## WHAT THE EXERCISE ASKS
Give back the full data, retyped precisely.
——
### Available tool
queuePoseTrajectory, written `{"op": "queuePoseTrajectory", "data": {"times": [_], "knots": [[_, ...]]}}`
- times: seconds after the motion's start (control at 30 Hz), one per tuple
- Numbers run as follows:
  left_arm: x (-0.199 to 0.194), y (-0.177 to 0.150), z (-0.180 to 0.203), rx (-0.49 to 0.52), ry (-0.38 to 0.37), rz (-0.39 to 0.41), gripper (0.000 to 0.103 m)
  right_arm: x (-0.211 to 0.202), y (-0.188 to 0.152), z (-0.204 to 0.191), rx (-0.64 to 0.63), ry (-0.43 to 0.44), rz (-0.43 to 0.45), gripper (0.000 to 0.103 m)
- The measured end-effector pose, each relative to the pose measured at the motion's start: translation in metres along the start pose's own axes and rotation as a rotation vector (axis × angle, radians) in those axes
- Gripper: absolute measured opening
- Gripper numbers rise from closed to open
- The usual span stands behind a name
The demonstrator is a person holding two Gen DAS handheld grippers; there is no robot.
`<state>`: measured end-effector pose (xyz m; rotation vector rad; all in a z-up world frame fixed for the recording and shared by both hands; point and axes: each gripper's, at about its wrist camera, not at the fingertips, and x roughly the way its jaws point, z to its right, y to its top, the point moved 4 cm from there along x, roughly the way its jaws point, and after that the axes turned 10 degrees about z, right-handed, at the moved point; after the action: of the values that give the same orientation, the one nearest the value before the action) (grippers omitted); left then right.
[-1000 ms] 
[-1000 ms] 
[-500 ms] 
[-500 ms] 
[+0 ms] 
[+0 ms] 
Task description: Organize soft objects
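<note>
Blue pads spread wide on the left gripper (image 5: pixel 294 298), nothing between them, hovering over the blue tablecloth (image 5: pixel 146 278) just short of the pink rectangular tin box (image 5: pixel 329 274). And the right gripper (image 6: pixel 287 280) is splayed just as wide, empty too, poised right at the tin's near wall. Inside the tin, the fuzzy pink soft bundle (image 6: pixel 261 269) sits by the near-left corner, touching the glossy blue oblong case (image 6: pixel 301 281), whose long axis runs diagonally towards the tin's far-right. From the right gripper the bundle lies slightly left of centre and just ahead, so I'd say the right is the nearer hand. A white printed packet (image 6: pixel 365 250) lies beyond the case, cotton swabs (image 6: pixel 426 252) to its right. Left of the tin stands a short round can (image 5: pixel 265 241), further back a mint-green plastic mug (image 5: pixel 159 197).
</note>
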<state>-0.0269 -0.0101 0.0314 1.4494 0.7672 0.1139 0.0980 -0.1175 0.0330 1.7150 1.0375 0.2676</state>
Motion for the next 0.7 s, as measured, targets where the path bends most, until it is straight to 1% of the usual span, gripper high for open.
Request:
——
## OUTPUT
### Available tool
queuePoseTrajectory, written `{"op": "queuePoseTrajectory", "data": {"times": [_], "knots": [[_, ...]]}}`
- times: seconds after the motion's start (control at 30 Hz), one per tuple
- Numbers run as follows:
  left_arm: x (-0.199 to 0.194), y (-0.177 to 0.150), z (-0.180 to 0.203), rx (-0.49 to 0.52), ry (-0.38 to 0.37), rz (-0.39 to 0.41), gripper (0.000 to 0.103 m)
  right_arm: x (-0.211 to 0.202), y (-0.188 to 0.152), z (-0.204 to 0.191), rx (-0.64 to 0.63), ry (-0.43 to 0.44), rz (-0.43 to 0.45), gripper (0.000 to 0.103 m)
- The measured end-effector pose, each relative to the pose measured at the motion's start: translation in metres along the start pose's own axes and rotation as a rotation vector (axis × angle, radians) in those axes
- Gripper: absolute measured opening
- Gripper numbers rise from closed to open
- The usual span stands behind a name
The demonstrator is a person holding two Gen DAS handheld grippers; there is no robot.
`<state>`: measured end-effector pose (xyz m; rotation vector rad; all in a z-up world frame fixed for the recording and shared by both hands; point and axes: each gripper's, at about its wrist camera, not at the fingertips, and x roughly the way its jaws point, z to its right, y to its top, the point moved 4 cm from there along x, roughly the way its jaws point, and after that the axes turned 10 degrees about z, right-handed, at the moved point; after the action: of the values that give the same orientation, the one nearest the value before the action) (grippers omitted); left then right.
[-1000 ms] 
[-1000 ms] 
[-500 ms] 
[-500 ms] 
[+0 ms] 
[+0 ms] 
Task description: Organize soft objects
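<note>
Blue pads spread wide on the left gripper (image 5: pixel 294 298), nothing between them, hovering over the blue tablecloth (image 5: pixel 146 278) just short of the pink rectangular tin box (image 5: pixel 329 274). And the right gripper (image 6: pixel 287 280) is splayed just as wide, empty too, poised right at the tin's near wall. Inside the tin, the fuzzy pink soft bundle (image 6: pixel 261 269) sits by the near-left corner, touching the glossy blue oblong case (image 6: pixel 301 281), whose long axis runs diagonally towards the tin's far-right. From the right gripper the bundle lies slightly left of centre and just ahead, so I'd say the right is the nearer hand. A white printed packet (image 6: pixel 365 250) lies beyond the case, cotton swabs (image 6: pixel 426 252) to its right. Left of the tin stands a short round can (image 5: pixel 265 241), further back a mint-green plastic mug (image 5: pixel 159 197).
</note>
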<state>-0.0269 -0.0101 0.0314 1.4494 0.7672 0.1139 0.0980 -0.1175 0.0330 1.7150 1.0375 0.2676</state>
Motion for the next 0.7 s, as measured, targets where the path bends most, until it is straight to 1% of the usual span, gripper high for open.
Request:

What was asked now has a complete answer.